**Exercise objective:** Give again, word for word, only the lines of the material below from its first line through the one that holds "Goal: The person"; pictures stay out.

::::

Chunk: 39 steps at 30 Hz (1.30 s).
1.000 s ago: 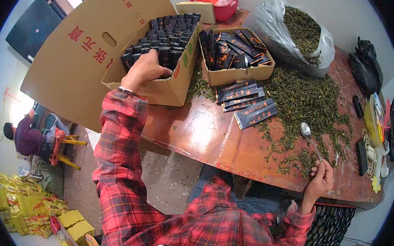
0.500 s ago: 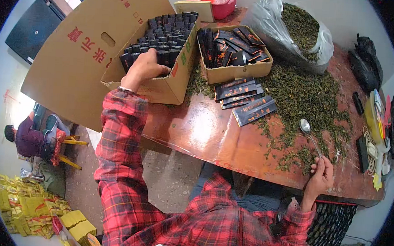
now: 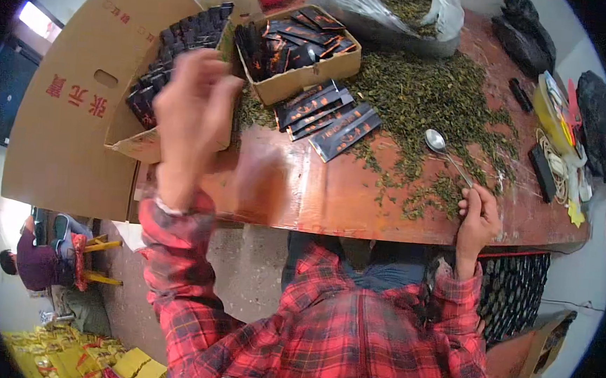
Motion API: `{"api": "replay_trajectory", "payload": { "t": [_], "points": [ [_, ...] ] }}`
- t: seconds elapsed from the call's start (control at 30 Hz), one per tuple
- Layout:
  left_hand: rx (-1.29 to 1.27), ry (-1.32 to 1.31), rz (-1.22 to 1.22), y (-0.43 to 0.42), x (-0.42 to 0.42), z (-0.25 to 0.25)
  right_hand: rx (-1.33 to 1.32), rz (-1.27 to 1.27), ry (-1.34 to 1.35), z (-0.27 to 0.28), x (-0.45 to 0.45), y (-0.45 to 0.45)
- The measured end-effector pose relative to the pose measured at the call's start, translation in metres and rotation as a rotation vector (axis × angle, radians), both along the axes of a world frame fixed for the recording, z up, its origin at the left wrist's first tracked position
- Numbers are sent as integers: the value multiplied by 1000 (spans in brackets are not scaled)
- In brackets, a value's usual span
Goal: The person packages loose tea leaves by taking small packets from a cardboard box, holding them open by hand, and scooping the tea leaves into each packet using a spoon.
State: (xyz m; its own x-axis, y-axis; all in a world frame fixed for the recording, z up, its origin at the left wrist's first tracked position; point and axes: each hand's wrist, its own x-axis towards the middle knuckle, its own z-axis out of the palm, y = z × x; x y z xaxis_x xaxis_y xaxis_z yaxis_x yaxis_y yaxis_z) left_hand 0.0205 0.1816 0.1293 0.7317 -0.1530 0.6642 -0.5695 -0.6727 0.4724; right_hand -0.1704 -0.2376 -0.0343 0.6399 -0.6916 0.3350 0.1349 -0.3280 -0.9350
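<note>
My right hand grips the handle of a metal spoon, whose bowl rests over loose dried leaves on the table. My left hand is raised in front of the large cardboard box, blurred by motion. Its thumb stands apart from the fingers, and nothing shows between them. Black packets fill that box in upright rows. Beside it, a smaller cardboard box holds more black packets with orange print. Several flat packets lie overlapping in front of the small box.
A clear plastic bag of leaves stands at the back. On the right are a yellow container, a coiled cord and black bags. The table's front edge runs before me. Another person sits at the far left.
My left hand has lifted off the packets in the large box and moved toward me. The view has shifted, while my right hand keeps the spoon.
</note>
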Motion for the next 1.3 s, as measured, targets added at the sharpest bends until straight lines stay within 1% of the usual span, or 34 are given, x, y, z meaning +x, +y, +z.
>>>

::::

**Output below:**
Chunk: 39 steps at 30 Hz (1.30 s).
1.000 s ago: 
0.500 s ago: 
now: 
Motion API: `{"api": "replay_trajectory", "payload": { "t": [_], "points": [ [_, ...] ] }}`
- t: seconds elapsed from the call's start (control at 30 Hz), one per tuple
- Layout:
  left_hand: rx (-1.29 to 1.27), ry (-1.32 to 1.31), rz (-1.22 to 1.22), y (-0.43 to 0.42), x (-0.42 to 0.42), z (-0.25 to 0.25)
  right_hand: rx (-1.33 to 1.32), rz (-1.27 to 1.27), ry (-1.34 to 1.35), z (-0.27 to 0.28), x (-0.45 to 0.45), y (-0.45 to 0.45)
- The measured end-effector pose relative to the pose measured at the call's start, translation in metres and rotation as a rotation vector (axis × angle, radians), both along the axes of a world frame fixed for the recording, z up, its origin at the left wrist's first tracked position
- Numbers are sent as integers: the value multiplied by 1000 (spans in brackets are not scaled)
- In brackets, a value's usual span
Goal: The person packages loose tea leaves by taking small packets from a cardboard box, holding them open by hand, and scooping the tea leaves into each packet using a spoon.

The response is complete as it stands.